The Evolution of DevOps to DevTools
‘DevOps’: such a simple word to convey so much meaning. What is DevOps? Ask 5 people and you’ll probably get 5 different answers. It is a mysterious and ephemeral ideology - many people will tell you it’s a great idea, but relatively few will really understand it. Like so many powerful ideas, at its heart DevOps is a very simple concept; but there is enormous complexity in its application, because it must be applied by organizations, not individuals, and not even just teams. The application of these concepts is often beleaguered by resistance to change, for many reasons - rational, emotional and inertial.
If this sounds familiar, that may be because there is another, similar, methodology that has revolutionized the software industry over the last decade or two: Agile Development. If ‘Agile’ used the same naming convention as ‘DevOps’, we might call it ‘BizDev’; it’s focused on the interaction between the business part of the organization and the development part. Agile and DevOps are reflections of an even more fundamental concept: that entrenched silos are harmful to an organization, and that success is best achieved through collaboration, with everyone working towards the goal of the organization, rather than just the goal of some local subset of that organization.

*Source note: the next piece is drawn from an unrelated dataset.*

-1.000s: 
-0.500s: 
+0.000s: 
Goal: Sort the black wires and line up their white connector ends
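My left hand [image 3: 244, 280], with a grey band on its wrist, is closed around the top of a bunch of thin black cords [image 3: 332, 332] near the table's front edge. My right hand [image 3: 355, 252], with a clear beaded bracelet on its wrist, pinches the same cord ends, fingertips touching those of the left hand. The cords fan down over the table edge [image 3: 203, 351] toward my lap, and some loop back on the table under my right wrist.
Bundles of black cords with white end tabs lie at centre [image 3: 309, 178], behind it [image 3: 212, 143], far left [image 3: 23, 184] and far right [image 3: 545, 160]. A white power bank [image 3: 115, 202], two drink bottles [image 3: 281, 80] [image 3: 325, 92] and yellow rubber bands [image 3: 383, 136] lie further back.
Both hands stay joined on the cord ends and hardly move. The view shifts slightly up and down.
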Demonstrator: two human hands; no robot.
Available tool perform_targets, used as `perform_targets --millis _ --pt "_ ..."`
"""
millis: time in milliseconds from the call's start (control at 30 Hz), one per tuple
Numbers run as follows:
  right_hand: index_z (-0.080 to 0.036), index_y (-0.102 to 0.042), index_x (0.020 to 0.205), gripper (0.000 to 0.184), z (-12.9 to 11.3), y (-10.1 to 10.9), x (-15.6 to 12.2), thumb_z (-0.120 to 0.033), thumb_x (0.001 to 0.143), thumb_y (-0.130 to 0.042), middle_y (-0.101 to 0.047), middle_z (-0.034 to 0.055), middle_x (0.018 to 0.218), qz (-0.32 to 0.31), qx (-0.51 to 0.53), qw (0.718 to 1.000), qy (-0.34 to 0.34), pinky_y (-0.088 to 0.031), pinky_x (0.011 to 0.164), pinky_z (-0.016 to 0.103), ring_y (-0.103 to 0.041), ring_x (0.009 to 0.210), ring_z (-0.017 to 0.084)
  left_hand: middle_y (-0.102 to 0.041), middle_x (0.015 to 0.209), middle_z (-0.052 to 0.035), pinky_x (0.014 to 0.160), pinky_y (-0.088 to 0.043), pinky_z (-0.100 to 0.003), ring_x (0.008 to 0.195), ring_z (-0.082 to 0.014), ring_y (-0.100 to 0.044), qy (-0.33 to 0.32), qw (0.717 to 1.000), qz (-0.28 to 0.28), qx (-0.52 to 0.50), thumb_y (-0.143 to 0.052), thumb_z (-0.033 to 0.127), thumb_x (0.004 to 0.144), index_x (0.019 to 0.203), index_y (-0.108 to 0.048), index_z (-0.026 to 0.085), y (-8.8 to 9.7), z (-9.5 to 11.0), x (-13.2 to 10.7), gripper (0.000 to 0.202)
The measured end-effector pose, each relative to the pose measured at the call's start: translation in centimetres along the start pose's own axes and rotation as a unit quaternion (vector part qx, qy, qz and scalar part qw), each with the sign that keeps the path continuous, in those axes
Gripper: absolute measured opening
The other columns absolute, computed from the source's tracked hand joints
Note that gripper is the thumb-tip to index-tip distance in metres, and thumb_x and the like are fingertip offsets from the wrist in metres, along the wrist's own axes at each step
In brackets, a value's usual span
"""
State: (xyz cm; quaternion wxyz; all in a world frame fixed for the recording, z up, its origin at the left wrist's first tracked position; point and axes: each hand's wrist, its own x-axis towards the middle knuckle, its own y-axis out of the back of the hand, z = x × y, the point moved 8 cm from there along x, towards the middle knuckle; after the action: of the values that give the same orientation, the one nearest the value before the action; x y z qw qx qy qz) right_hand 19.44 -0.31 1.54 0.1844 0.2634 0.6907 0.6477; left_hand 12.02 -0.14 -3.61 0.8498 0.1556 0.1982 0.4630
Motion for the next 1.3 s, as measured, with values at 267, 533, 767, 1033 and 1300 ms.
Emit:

This core emphasis on working towards organizational success rather than personal or team success is not new - these things are evident in the Toyota Production System, the Theory of Constraints and other Lean Manufacturing methodologies that were established decades ago.
So if DevOps is so much like Agile, why is it so misunderstood? Agile is actually relatively mature now: the Agile Manifesto was signed in 2001. By comparison, the term ‘DevOps’ itself was coined in late 2009. So in fact Medidata was actually a very early adopter - I believe our DevOps team was originally formed at around the same time (end of 2009) to help ship our early Ruby on Rails apps using Amazon’s cloud, although I’m not sure when the ‘DevOps’ label was acquired. So did we create a team to ‘do DevOps’, or did we see a ‘DevOps team’ and label it as such? I think the answer is ‘both’ - the dev and ops specialists involved in those apps’ early lives were collaborating very closely and actually implementing a DevOps methodology before the term existed, and then once we became aware of the term it was applied to the ops team.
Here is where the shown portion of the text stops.